Due to US trading desks' uncertainty over how to handle the political unrest in France, the US dollar (USD) is currently trading flat to slightly negative.
Investors fled France due to worries about President Emmanuel Macron's ability to handle the prospect of a far-right-dominated parliament and his decision to call for early legislative elections.
Europe's sovereign bond spreads are getting wider still, indicating a troubled bond market. In order to maintain the coherence and alignment of the European bond market with its monetary policy, the European Central Bank (ECB) may choose to intervene if the bond market continues its downward trajectory.
Regarding economic data, the US has had a very quiet start to the week, with some lighter data to come. The Purchasing Managers Index (PMI) data on Friday and the Retail Sales on Tuesday are also important events to watch.
Traders will have to determine which will take precedence: weaker US data that would lead to a depreciation of the US dollar, or renewed political unrest in Europe that would lead to an increase in the US currency.
Can Harker assist?
European sovereign bond spreads are expanding even more than they did on Friday at the onset of the European trading session (the difference between the yields on French and German 10-year benchmark bonds is currently 80 basis points).
The European Central Bank (ECB) is facing challenges due to the variability in sovereign bond yields among member states. This is because the ECB has only one monetary policy rate that it can employ to manage inflation within the Eurozone.
ECB faces greater challenges in managing local price forces when bond spreads between countries become excessively wide and dispersed. This could result in unexpected deflation or even local inflation flare-ups.
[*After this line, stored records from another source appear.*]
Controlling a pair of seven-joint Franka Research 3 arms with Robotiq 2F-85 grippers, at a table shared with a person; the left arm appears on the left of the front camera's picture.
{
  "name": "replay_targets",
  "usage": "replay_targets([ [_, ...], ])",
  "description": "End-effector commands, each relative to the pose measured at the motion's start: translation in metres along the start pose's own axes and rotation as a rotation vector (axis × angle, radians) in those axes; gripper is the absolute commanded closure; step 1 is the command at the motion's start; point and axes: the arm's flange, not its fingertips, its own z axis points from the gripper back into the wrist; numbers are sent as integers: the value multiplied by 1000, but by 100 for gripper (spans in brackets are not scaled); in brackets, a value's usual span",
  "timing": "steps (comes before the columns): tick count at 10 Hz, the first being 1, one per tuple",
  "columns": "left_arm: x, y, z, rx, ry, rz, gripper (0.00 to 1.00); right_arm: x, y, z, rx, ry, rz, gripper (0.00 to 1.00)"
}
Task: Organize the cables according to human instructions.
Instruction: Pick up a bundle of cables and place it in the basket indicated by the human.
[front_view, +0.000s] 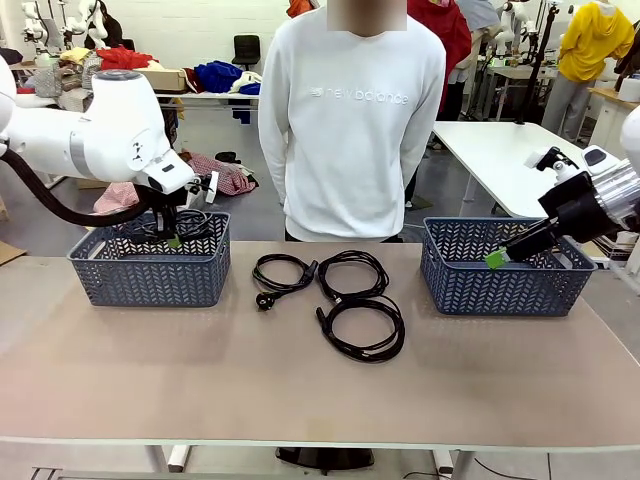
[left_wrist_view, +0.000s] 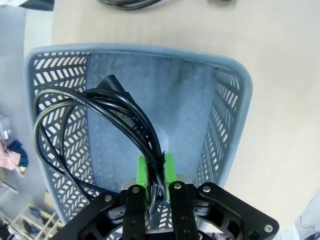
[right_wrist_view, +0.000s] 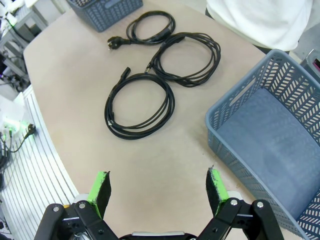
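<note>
Beige table (front_view: 200, 380), three loose cables (front_view: 365, 353); left gripper (left_wrist_view: 156, 170) clamps fourth cable (left_wrist_view: 152, 145); right gripper (right_wrist_view: 159, 180) wide.

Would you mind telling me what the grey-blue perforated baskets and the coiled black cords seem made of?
Grey-blue perforated baskets: likely moulded plastic, matte, with uniform herringbone slots. Coiled black cords: probably rubber or PVC sheathing, slight sheen, bending softly.

table (front_view: 300, 410) bare across lower frame, cable coils (front_view: 365, 353) centre, left basket (front_view: 150, 275), right basket (front_view: 500, 285) flanking, person (front_view: 350, 120) blocking upper centre
</note>
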Motion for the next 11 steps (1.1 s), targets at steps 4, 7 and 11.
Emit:
replay_targets([
  [4,-6,6,-1,-2,16,20,46,1,-4,0,16,-24,20,0],
  [7,-8,2,6,-34,12,29,42,1,-4,0,16,-24,20,0],
  [11,-9,-1,5,-82,-6,37,3,1,-4,0,16,-24,20,0],
])
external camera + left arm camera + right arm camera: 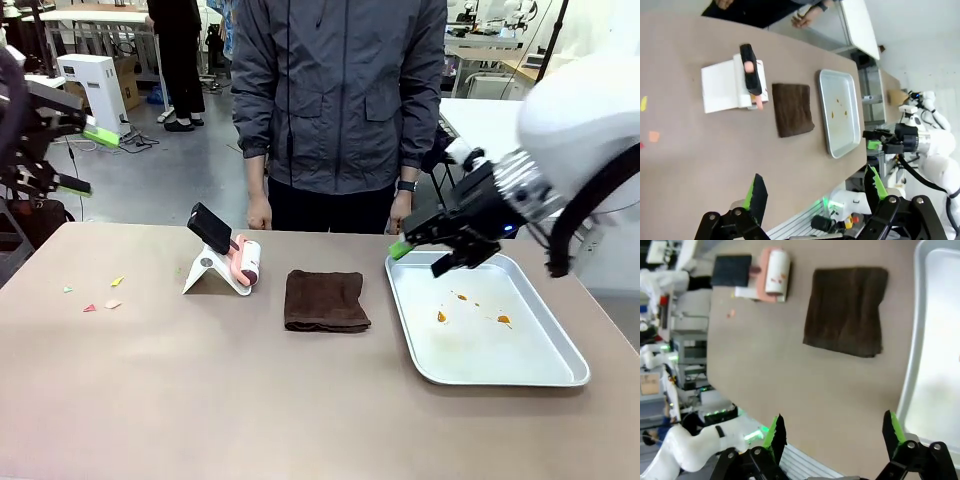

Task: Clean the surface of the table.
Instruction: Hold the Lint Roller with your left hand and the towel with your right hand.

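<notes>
Presently, your inventory reads as follows. The worktop (200, 400) is brownish-tan and matte and takes up the lower half of the front view. You should expect it to be rigid, fixed and smooth, so it offers nothing to grasp and only a face to wipe across. At the left of the frame a few small coloured scraps (100, 298) lie loose on it, and they look light enough to skid away under a careless push. Left of centre, a lint roller (247, 262) rests on a white stand (205, 272). At centre a folded brown cloth (325, 300) lies flat; it looks soft and limp, so you would best pinch it at a folded edge so that the layers lift together. At the right, a silver tray (565, 378) carries orange specks (470, 310). Your right gripper (422, 258) hovers over the tray's upper-left corner with its jaws parted and nothing between them. Your left gripper (88, 160) hangs at the upper left edge of the frame, off the worktop, spread wide and empty. A person (340, 100) stands at the far edge with both hands down.
</notes>
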Tool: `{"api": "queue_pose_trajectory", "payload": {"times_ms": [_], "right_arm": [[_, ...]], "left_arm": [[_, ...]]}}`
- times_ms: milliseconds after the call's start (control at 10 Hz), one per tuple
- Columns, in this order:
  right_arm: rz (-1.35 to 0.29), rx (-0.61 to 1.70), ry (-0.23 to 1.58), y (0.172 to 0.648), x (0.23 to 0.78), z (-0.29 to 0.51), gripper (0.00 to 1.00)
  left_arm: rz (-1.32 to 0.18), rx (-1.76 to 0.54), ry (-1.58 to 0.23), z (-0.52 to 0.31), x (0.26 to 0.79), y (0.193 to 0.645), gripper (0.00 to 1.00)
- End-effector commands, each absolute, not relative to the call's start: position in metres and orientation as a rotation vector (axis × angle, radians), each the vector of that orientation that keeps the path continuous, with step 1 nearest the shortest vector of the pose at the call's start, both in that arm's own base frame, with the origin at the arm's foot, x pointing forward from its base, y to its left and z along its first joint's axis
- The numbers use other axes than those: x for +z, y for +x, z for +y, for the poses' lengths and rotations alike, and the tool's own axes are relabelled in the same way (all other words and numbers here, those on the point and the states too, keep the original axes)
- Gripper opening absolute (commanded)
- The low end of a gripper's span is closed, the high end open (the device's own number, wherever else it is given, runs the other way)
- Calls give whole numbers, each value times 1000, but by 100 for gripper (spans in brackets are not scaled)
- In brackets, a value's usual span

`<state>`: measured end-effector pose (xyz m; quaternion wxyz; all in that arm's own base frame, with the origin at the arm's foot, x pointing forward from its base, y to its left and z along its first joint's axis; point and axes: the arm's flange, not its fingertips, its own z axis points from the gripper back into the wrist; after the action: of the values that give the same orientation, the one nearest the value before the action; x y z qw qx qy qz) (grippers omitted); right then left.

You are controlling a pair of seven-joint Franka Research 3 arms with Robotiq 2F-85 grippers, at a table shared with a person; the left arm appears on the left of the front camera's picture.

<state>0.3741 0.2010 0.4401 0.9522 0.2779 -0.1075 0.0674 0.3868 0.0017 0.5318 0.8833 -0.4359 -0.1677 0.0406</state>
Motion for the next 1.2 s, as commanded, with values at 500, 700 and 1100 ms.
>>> {"api": "queue_pose_trajectory", "payload": {"times_ms": [500, 700, 1100], "right_arm": [[-183, 214, 506, 373, 392, 248, 100], [-169, 231, 478, 368, 386, 254, 100], [-150, 204, 412, 397, 381, 269, 100]], "left_arm": [[-146, -10, -782, -57, 483, 426, 100], [-159, 2, -819, -50, 482, 417, 100], [-121, -61, -795, -67, 475, 438, 100]]}}
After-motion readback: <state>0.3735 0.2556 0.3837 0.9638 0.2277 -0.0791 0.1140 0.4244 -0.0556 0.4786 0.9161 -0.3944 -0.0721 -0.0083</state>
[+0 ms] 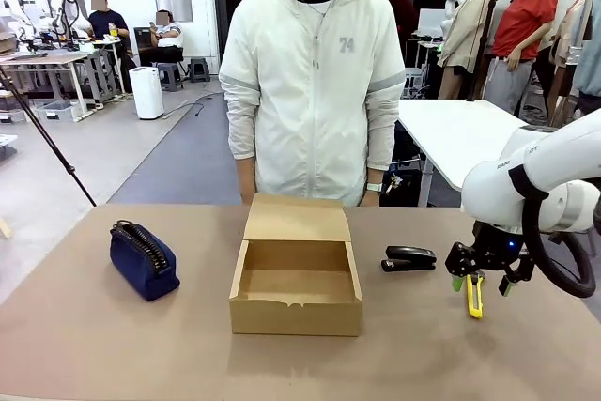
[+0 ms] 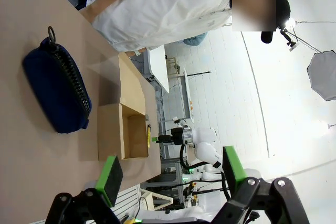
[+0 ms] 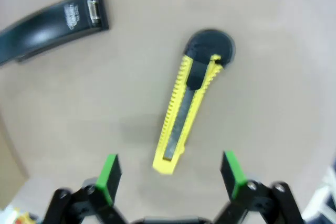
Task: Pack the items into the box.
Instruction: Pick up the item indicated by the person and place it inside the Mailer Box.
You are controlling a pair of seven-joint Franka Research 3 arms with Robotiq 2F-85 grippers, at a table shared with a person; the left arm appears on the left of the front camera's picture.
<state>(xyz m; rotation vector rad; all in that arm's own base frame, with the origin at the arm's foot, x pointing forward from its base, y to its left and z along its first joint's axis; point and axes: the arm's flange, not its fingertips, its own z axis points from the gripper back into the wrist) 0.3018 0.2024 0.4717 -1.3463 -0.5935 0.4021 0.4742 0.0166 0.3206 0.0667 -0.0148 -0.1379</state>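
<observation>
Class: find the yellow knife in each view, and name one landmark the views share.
Front: knife lower right, under the right gripper.
Left wrist: yellow sliver beyond the box.
Right wrist: centre, ahead of the gripper.
Landmark: the right gripper over it.

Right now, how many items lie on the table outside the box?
3: navy pouch left of the box, black stapler right of it, yellow utility knife below the right gripper.
</observation>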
The second possibility is that those nations may find it difficult to raise the money needed to pay off their sovereign debt on global markets, which could lead to a bank run or force the ECB to intervene and provide a lifeline to the nation in order to prevent it from going into default. Greece's experience during the 2010 sovereign debt crisis is the best illustration of that.
Not only that, but the NY Empire State Manufacturing Index for June was released at 12:30 GMT. The index contracted to 6, which is an improvement over the previous reading of -15.6.
Patrick Harker, President of the Federal Reserve Bank of Philadelphia, attends the 42nd Annual Monetary and Trade Conference of the Global Interdependence Centre at approximately 17:00 GMT.
Furthermore, the equity markets are seeking guidance. Despite the volatility in the bond market, European equities are attempting to end their run of losses. US Futures are marginally up.
There is a 33.3% chance, according to the CME FedWatch Tool, that the Fed interest rate will stay where it is in September. The odds are currently 59.0% in favor of a 25 basis point rate cut, and the very slim 7.7% chance in favor of a 50 basis point rate cut.
Additionally, the benchmark 10-year US Treasury Note increases slightly while falling to its lowest point of the month, close to 4.28%.
US dollar index rate rising from its lows
If not for the current political unrest in Europe, the US Dollar Index (DXY) is probably not where it is this Monday. If European headline risk starts to fade and US data turns softer, there is a chance of a sharp correction with a higher DXY. A fair warning, then, that the strength of the US dollar could not last long.
Positively, the levels that traders need to be aware of have not changed significantly. The first is 105.52, a barrier that was maintained for the majority of April and where the DXY is currently trading.
The next level to keep an eye on is 105.88, which set off a rejection at the beginning of May and is probably going to act as resistance once more. The largest obstacle still lies ahead at 106.51, the peak from April 16 this year.
On the negative side, Simple Moving Averages (SMA) trifecta continues to provide support. The 55-day SMA at 105.10 is the first. However, the 100-day and 200-day SMAs are forming a double layer of support to support any declines, a little lower, near 104.55 and 104.47. If there is a break in this area, search for 104.00 to make things better.